2
“Read Your Lease. Goodbye.”
The near North Side of Chicago is a Greenwich Village, a slum, and a night life strip bordered by the commerce of Michigan Boulevard and the Gold Coast homes and apartments of the wealthy.
Into a narrow trough between the down-and-out losers of Clark Street and the luxurious livers of Lake Shore Drive flows a stream of life that has no direction, organization, or established pattern. Here are attracted the inner-directed ones struggling with their own visions, along with the hangers-on, the disenchanted and emotionally bankrupt. It is a haven for the broken soul as well as the earnest and rebellious. The drug addict, the petty thief, the sex deviant and the alcoholic are generously mixed in among the sincere and aspiring. There are the dislocated wealthy, the connivers and parasites, abortionists and pimps. There are call girls and crowds of visiting firemen, second hand clothing stores and smart shops, pawn brokers and art supply stores.
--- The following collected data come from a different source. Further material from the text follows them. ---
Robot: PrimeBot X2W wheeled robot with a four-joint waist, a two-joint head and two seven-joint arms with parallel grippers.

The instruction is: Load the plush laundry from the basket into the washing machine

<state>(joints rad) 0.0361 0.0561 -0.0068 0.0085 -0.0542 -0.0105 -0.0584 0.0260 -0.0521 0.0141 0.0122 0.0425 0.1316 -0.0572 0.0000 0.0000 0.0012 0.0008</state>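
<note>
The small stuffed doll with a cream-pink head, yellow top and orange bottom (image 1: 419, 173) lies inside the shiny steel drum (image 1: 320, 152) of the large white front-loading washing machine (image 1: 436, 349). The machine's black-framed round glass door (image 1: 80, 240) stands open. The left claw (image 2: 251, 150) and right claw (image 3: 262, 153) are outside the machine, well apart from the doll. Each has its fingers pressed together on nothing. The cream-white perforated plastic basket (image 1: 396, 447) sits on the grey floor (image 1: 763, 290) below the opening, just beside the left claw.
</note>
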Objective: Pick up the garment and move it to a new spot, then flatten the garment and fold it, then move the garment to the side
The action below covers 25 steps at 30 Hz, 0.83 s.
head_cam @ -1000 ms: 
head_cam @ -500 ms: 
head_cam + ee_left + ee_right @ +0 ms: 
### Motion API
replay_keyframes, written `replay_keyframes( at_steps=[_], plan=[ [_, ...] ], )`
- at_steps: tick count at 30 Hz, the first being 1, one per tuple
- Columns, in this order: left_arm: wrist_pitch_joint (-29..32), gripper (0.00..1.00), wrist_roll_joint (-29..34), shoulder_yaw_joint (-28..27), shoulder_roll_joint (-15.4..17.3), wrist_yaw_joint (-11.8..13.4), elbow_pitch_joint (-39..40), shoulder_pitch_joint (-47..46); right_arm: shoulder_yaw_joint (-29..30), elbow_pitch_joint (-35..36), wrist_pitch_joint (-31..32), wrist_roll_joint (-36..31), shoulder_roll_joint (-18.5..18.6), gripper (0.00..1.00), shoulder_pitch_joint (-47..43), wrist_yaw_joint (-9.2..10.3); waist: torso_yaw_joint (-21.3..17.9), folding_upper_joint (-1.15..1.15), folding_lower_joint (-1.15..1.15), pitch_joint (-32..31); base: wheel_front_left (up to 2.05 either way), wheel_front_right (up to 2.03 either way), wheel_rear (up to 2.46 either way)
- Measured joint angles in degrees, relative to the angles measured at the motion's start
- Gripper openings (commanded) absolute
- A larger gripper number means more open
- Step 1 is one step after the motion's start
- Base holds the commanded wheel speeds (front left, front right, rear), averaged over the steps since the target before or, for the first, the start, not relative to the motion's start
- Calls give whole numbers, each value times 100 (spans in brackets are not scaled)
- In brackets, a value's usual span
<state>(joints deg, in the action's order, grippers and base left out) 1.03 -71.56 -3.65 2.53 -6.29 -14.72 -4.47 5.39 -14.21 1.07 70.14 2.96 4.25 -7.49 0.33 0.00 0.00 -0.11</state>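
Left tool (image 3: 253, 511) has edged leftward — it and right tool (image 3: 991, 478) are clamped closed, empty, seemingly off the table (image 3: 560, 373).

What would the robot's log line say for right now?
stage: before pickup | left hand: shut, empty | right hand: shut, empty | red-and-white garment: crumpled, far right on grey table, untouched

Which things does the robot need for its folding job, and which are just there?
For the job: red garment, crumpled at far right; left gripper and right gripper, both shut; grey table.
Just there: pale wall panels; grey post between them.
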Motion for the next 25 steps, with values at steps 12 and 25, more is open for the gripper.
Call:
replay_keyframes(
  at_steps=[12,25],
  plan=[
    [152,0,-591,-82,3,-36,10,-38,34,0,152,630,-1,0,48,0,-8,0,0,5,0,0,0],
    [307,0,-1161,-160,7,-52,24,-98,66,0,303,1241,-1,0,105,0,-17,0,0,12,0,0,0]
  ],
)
Gertrude Stein once wrote about Picasso’s reply to a young man who was seeking advice on the best location for opening a Parisian bookstore: “I would just find a place and start selling books.” Well, I found a place, uniquely unfavored as a crossroads of commerce (during the day, virtually no one was on the street), but teeming with the malcontents, the broken, the battered—the flotsam and jetsam of urban life, along with inspired or aspiring prophets, musicians, artists, and writers. What more could one ask?
The original dimensions of the Seven Stairs were fifteen feet by nine feet. A single bay window looked onto Rush Street. At the other end of the room stood a small sink. The bathroom was on the second floor and seldom worked. Three ashcans on the sidewalk by my window served the building for garbage disposal. Occasionally the city emptied them.
Across the hall was a hat shop—a blind for a call girl establishment. The woman who ran it was actually a hat maker and made hats for her girls. She was a heavy woman with enormous breasts, who wore immense earrings, always dressed in black silk, and changed her hair dye regularly: red, jet black, once silver-grey. She had a small, bow-shaped mouth, garishly painted, and in the four years I knew her an improper word never passed her lips. She was filled with commiseration for cats, at least a dozen of which wandered in and out of the hall daily. Once in a while, she would buy a book, always with a fifty dollar bill, and then was very apologetic for the inconvenience when I had to run to the drug store for change.
Behind my shop was another studio occupied by a charming hypochondriacal ballet dancer and a boy friend who was the tallest, ugliest man I had ever encountered. Above were two more studios, occupied[occupied] by a painter and a girl who wrote poetry. There were also two studios on the third floor, but to this day I have no idea who was there. A bricklayer lived in the basement with his odd and rather pretty daughter, who had bad teeth, a nervous tic, and huge, burning black eyes.
Over this assortment of humanity ruled an evil king who in my reasoned opinion was in fact Mephistopheles in the guise of a landlord. His life had its meaning in seeing that the innocent were punished, that neighbors were aroused to hate and distrust one another, and that needless disaster always threatened his subjects and often befell them.
It was amazing how he could achieve his devilish ends by the simple incantation, “Read your lease. Goodbye.” This was his message, whether in the inevitable phone call when you were a day late with the rent, or in answer to your call for help when the fuses in the basement blew or when on a bitter February night the sink broke and the shop began floating away.
The sink affair occurred at a point when my business had developed to the extent of a few regular accounts and come to a quiet stalemate. Once these faithful customers had come in, I was through for the month. I could scarcely stand the empty hours waiting for someone to talk with. It was bitter February, cold enough to keep any sensible soul off the streets. I sat before the fire, filled with self-pity, my doomed life stretching hopelessly before me. Finally I bestirred myself—and this was my undoing.